The Nurses in a busy ward where I worked used to wheel a lonely bed bound patient out for a cigarette in their coffee breaks. A story of compassion.

In the 18 years since I qualified as Physiotherapist, I’ve worked in government and private hospitals in both South Africa and England. It’s fascinating how similar and very different the hospitals in the two countries can be.

In 2007 I left my job at a government hospital in my small home town in Kokstad, South Africa and headed for the UK. At the time, ARV’s were not yet freely available in SA, and we had some of the highest HIV infection rates in the world. This meant that the majority of my patients were battling with co morbidities of being HIV positive and were not yet able to access the anti retroviral therapy so imperative in HIV care.

I remember saying to my Dad once “who used to be in hospital before the HIV crisis?”

When I got to the land of the cold in mid February and began working in the NHS, I soon realised who takes up the majority of the beds in a first world country. The elderly.

While the average temperature of my days had dropped significantly, my average patient age had gone from 35 to 80 in a matter of weeks.

For my first few years in London, before I began working solely in Pelvic and Women’s health, I locummed in a variety of NHS hospitals. A locum post is a short term contract versus a permanent position and was very popular at the time with South African, Australian and New Zealand Physios like myself who were keen to work and travel as much as we could on our working holiday visas.

While I moved between various contracts and hospitals, I was surprised over and over again by how the ‘feel’ or a ‘culture’ in the medical staff in a ward could vary so acutely.

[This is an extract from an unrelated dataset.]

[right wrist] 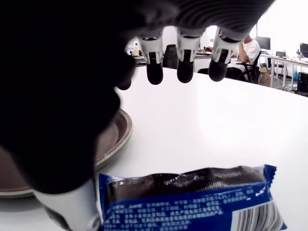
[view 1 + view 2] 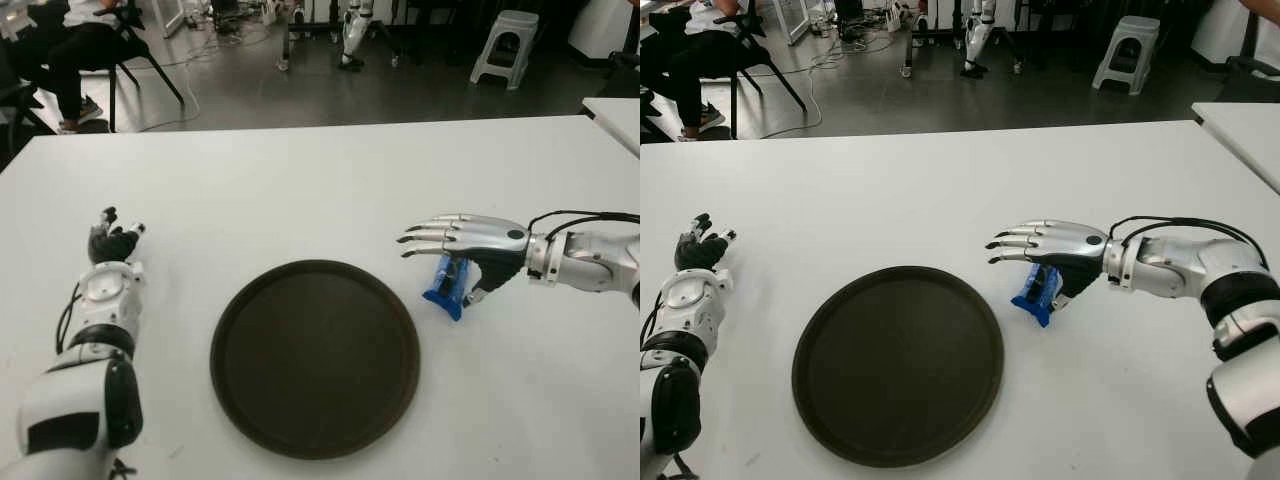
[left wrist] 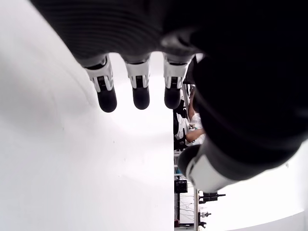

The environment on a ward is palpable after just a few hours. I found that where the staff were friendly and helped each other out, it seemed as though the patients got better faster. When the nursing staff had the capacity and enthusiasm to assist patients out of bed to a chair or commode rather than being in bed all day, healing happened quicker.

A softer touch and patience during a bed bath or words of encouragement to finish a meal can be the magic ingredients in medical care. A Physio who is happy to go over into their lunch break so their patient can walk a little further to go to the toilet rather than use a commode, is my kind of Physio.

So when I found myself in a ward or department like this, I did all I could to extend my contract. I became dear friends with the Aussie physio who was once employed to ‘locum for the locum’ when I was headed off on a 2 month Europe adventure. I was delighted to return from my travels to a ward that embodied what I valued and she was sad to leave it once I returned.

It was on this ward that we had a recurrent patient. Henry was in his 80’s, had no family at all and lived in a nursing home. He was confused, resistant to the frequent medical care he required and loved nothing more than a cigarette. Being bed bound and quite muddled on a good day, he was unable to take himself outside for a cigarette like so many of our other patients did.

Every day, one of the nurses would give up their precious tea break to open up the double doors on the end of the ward and we would help to wheel his bed outdoors. Whoever was helping that day would light a cigarette for Henry knowing it was his one pleasure in the day. Most of the nurses weren’t smokers themselves, and I don’t need to discuss here the irony of a nurse giving an ill patient a cigarette, but in those moments that I watched Henry out the window smiling as exhaled a plume of smoke, he looked more peaceful than he ever did while inside the ward.

I have a memory that presents itself like a photograph in my mind, as some of my more profound recollections do. It’s cold but sunny, perhaps around May, where you feel the hope of the UK spring approaching and daffodils begin to emerge from the cold ground, but it’s still chilly. A nurse is leaning over the hospital bed so Henry can have a puff of the ciggy she is holding for him, and she is smiling at the obvious joy on his face as the sunlight streams through the branches of a tree and onto his pale and wrinkled cheeks.

If you have ever been on a busy ward, you know how hard nurses work and how little time they have to sit down, go to the loo or make a cup of tea. Yet every day someone would sacrifice their break to give some joy to Henry. A confused, elderly man who so often resisted them as they tried to care for him.

I remembered this story yesterday of kindness that wouldn’t be rewarded or celebrated on any KPI’s or staff performance reviews. Just gentle human connection that is so often forgotten in a frantic world.

And I wanted to record it here too, for myself, to continue to remember the value of slowing down, seeing the human within the patient and being compassionate in a busy world.